Short-read sequencing struggles with repeat regions, often resulting in fragmented contigs. Long-read sequencing can capture repeat regions, producing longer contigs during assembly.
Assembly Results
* The above are reference values based on our actual performance. | |||
Organism Type | Genome Size | Number of Contigs | |
---|---|---|---|
Long-read sequencing | Short-read sequencing | ||
Bacteria | 1 – 10 Mb | 1 – 5 | 30 – 300 |
Fungi | 10 – 100 Mb | 20 – 400 | 200 – 4,000 |
Q: Can complete bacterial genomes be generated using long-read sequencing?

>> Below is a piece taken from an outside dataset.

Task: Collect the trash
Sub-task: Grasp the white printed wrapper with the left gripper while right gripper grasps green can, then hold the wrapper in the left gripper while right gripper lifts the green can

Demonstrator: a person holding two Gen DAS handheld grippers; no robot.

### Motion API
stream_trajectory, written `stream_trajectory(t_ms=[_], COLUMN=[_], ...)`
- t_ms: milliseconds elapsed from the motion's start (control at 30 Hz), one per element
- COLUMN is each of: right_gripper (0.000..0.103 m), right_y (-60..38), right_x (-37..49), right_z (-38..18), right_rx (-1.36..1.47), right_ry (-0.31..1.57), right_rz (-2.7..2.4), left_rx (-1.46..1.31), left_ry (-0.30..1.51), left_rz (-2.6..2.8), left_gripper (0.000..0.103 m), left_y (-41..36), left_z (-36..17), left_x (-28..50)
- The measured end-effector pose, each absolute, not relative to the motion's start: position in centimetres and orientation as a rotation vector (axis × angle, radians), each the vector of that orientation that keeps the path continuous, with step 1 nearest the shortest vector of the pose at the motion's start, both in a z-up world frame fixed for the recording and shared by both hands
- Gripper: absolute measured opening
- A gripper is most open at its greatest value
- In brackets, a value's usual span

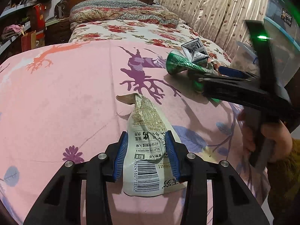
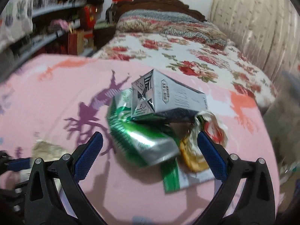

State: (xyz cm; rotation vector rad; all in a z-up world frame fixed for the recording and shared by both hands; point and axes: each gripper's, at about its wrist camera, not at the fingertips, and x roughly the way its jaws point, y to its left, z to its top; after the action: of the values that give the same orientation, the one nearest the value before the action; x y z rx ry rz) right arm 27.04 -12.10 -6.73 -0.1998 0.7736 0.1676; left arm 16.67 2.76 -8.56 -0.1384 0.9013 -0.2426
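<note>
A white snack wrapper [image 1: 146, 150] with a barcode lies on the pink bedspread [image 1: 56, 97]. My left gripper [image 1: 147, 142] has its blue pads on both sides of it and is shut on it. A crushed green can [image 2: 142, 140], a grey-white carton [image 2: 168, 97] and crumpled foil wrappers [image 2: 204, 136] lie in a heap. My right gripper [image 2: 150, 144] is open around the can and the wrappers, with its jaws wide apart. The heap [image 1: 187, 61] and the right gripper [image 1: 225, 78] also show in the left wrist view.
A floral quilt [image 1: 131, 30] and pillows [image 1: 121, 11] lie further up the bed. A leaf-print curtain [image 1: 215, 9] hangs along the right. Cluttered shelves [image 1: 16, 24] stand at the left. A clear plastic storage box [image 1: 281, 18] stands at the far right.
</note>
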Motion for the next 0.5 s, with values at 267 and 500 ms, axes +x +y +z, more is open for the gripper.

Using PacBio reads, most bacterial genomes in our experience assemble into a single contig. However, genome structures or sample conditions may occasionally result in multiple contigs.
Q: Is base correction necessary after assembly with PacBio reads?
The contig sequences constructed from PacBio reads may contain systematic base calling errors, such as homopolymer misreads (e.g., AAAA misinterpreted as AAA). These insertions or deletions (InDels) can potentially impact gene prediction frames. To ensure accurate annotation, we recommend performing base corrections prior to annotation.
Q: How can fragmented contigs be scaffolded?
If a complete genome sequence of a closely related strain is available, it can serve as a reference for scaffolding contigs. However, differences in genome structure between the reference and sample may result in errors, so we recommend verifying sequences using capillary sequencing.